Steaming is a method of cooking using steam. This is often done with a food steamer, a kitchen appliance made specifically to cook food with steam, but food can also be steamed in a wok. In the American southwest, steam pits used for cooking have been found dating back about 5,000 years. Steaming is considered a healthy cooking technique that can be used for many kinds of foods.

Because steaming can be achieved by heating less water or liquid, and because of the excellent thermodynamic heat transfer properties of steam, steaming can be as fast, or faster, than cooking in boiling water, as well as being more energy efficient.

History
Some of the world's earliest examples of steam cooking were found in China's Yellow River Valley; early steam cookers made of stoneware have been found dating back as far as 5,000 BCE. And also in Gunma Prefecture, Japan, created during the Stone Age. Some of the second earliest examples of steam cooking have been found in Italy and Sardinia, created during the Bronze Age, and in Cochise County, Arizona, where steam pits were used for cooking about 10,000 years ago.   From the eighth century CE, thin cypress strips were used to make steamers; today their slatted bases are constructed from bamboo.
The classic steamer has a chimney in the center, which distributes the steam among the tiers.

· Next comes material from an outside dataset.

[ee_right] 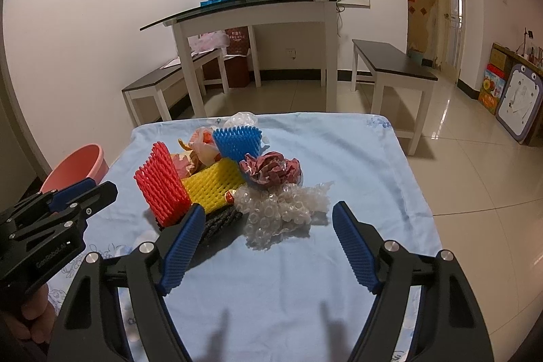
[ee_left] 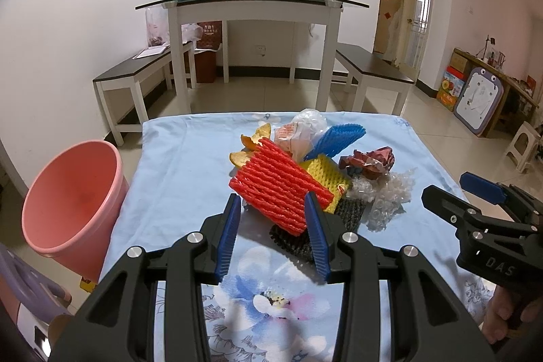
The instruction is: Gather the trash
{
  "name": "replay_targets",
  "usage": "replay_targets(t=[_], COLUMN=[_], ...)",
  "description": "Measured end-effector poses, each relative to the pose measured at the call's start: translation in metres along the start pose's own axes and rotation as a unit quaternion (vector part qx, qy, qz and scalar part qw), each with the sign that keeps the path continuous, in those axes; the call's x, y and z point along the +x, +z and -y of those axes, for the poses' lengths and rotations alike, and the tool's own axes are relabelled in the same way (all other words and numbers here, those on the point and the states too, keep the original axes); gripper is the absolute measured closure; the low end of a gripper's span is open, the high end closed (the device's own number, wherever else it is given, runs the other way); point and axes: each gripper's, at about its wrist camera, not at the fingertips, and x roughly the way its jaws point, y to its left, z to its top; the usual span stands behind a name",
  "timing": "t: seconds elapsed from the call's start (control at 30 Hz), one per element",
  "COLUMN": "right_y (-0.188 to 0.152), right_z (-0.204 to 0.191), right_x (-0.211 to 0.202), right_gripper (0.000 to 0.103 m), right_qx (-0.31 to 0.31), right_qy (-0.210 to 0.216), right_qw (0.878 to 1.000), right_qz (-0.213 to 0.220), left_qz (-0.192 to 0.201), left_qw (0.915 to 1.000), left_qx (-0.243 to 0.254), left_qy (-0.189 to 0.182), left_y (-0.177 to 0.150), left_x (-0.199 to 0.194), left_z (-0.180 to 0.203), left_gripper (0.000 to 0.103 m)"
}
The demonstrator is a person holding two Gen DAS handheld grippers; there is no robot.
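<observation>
A pile of trash lies on the blue cloth table (ee_left: 190,158): a red foam net (ee_left: 278,189), a yellow net (ee_left: 327,178), a blue net (ee_left: 334,138), a black net (ee_left: 295,240), orange peel (ee_left: 251,145), crumpled red paper (ee_left: 368,162) and bubble wrap (ee_left: 387,195). My left gripper (ee_left: 273,212) is open, its fingers on either side of the red net's near end, not closed on it. My right gripper (ee_right: 269,219) is wide open just before the bubble wrap (ee_right: 285,209). A pink bin (ee_left: 71,199) stands left of the table.
A white glass-topped table (ee_left: 251,5) with two benches (ee_left: 373,67) stands behind on the tiled floor. Boxes and a drawing board (ee_left: 478,100) lean at the right wall. A white stool (ee_left: 522,148) is to the right.
</observation>
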Motion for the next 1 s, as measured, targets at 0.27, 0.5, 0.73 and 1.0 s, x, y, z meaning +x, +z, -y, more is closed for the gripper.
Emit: replay_targets(t=[0.27,0.5,0.73,1.0], right_y=[0.000,0.000,-0.006,-0.006], right_z=[0.000,0.001,0.004,0.007], right_x=[0.001,0.000,0.004,0.007], right_gripper=[0.028,0.028,0.028,0.030], right_qx=[0.000,0.002,0.011,0.014], right_qy=[0.000,0.000,0.000,-0.003], right_qw=[1.000,1.000,1.000,1.000], right_qz=[0.000,0.001,-0.001,-0.006], left_qz=[-0.002,-0.003,-0.006,-0.023], left_qw=[1.0000,1.0000,1.0000,0.9991], left_qx=[-0.004,-0.004,-0.003,-0.005], left_qy=[0.000,0.000,0.001,-0.035], left_y=[-0.001,-0.001,-0.005,-0.011], left_x=[0.000,0.001,0.003,0.010], left_z=[-0.002,-0.004,-0.001,-0.001], left_gripper=[0.063,0.063,0.063,0.063])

While steaming has not caught up in the west for assorted dishes, the technique was heavily popularized worldwide by Chinese and East Asian cuisine. The two main classic steamers feature the ancient bamboo steamer as well as the modern metal (aluminum or stainless steel) steamer, with the difference being that the bamboo lid takes longer to heat up but absorbs excess moisture and allows heat to condense again over the delicate food. Other developments were the creations of microwaveable silicone steamers and plastic-hybrid steamers.

Method

Steaming works by boiling water continuously, causing it to vaporize into steam; the steam then carries heat to the nearby food, thus cooking the food. The food is kept separate from the boiling water but has direct contact with the steam, resulting in a moist texture to the food. This differs from double boiling, in which food is not directly exposed to steam, or pressure cooking, which uses a sealed vessel, but which is capable of pressure steaming or submerging.

Such cooking is most often done by placing the food into a food steamer, typically a circular container made of metal or wood and bamboo. The steamer usually has a lid that is placed on the top of the container during cooking to allow the steam to cook through the food. When a steamer is unavailable, food can be steamed inside a wok, supported over boiling water in the bottom of the wok by a metal frame. Some modern home microwave ovens include a structure to cook food by steam vapor produced in a separate water container, providing a similar result to being cooked on stove. There are also specialized steam ovens available.

Steamed foods

In Japan, glutinous rice is steamed to prepare mochi rice cakes. Traditional Japanese sweets or wagashi making involves steaming rice or wheat dough for making mochigashi and manju.

In Western cooking, steaming is most often used to cook vegetablesit is rarely used to cook meats. However, steamed clams are prepared by steaming. With Chinese cuisine, vegetables are usually stir fried or blanched and seldom steamed. Seafood and meat dishes are steamed. For example: steamed whole fish, steamed crab, steamed pork spare ribs, steamed ground pork or beef, steamed chicken and steamed goose.

Rice can be steamed too, although in Chinese cooking this is simply referred to as "cooking" rather than "steaming". In Thailand steaming is the definition of minimalist cooking. Wheat foods are steamed as well. Examples include buns and Chinese steamed cakes. Similarly, in Mexican and Central American cuisine, tamales are made by steaming a dough made from nixtamalized maize (called masa) in wrappers made from corn husks or banana leaves; the dough can be stuffed or left plain.

Steamed meat dishes (except fish and some dim sum) are less common in Chinese restaurants than in traditional home cooking, because meats usually require longer cooking times to steam than to stir fry. Commercially sold frozen foods (such as dim sum) formerly had instructions to reheat by steaming, until the rise in popularity of home microwave ovens, which have considerably shorter cooking times.

Chinese dishes
Staple foods
Mantou, steamed bread
Wotou, Chinese cornbread
Chinese steamed eggs similar to custard with local variety of ingredients and vessels.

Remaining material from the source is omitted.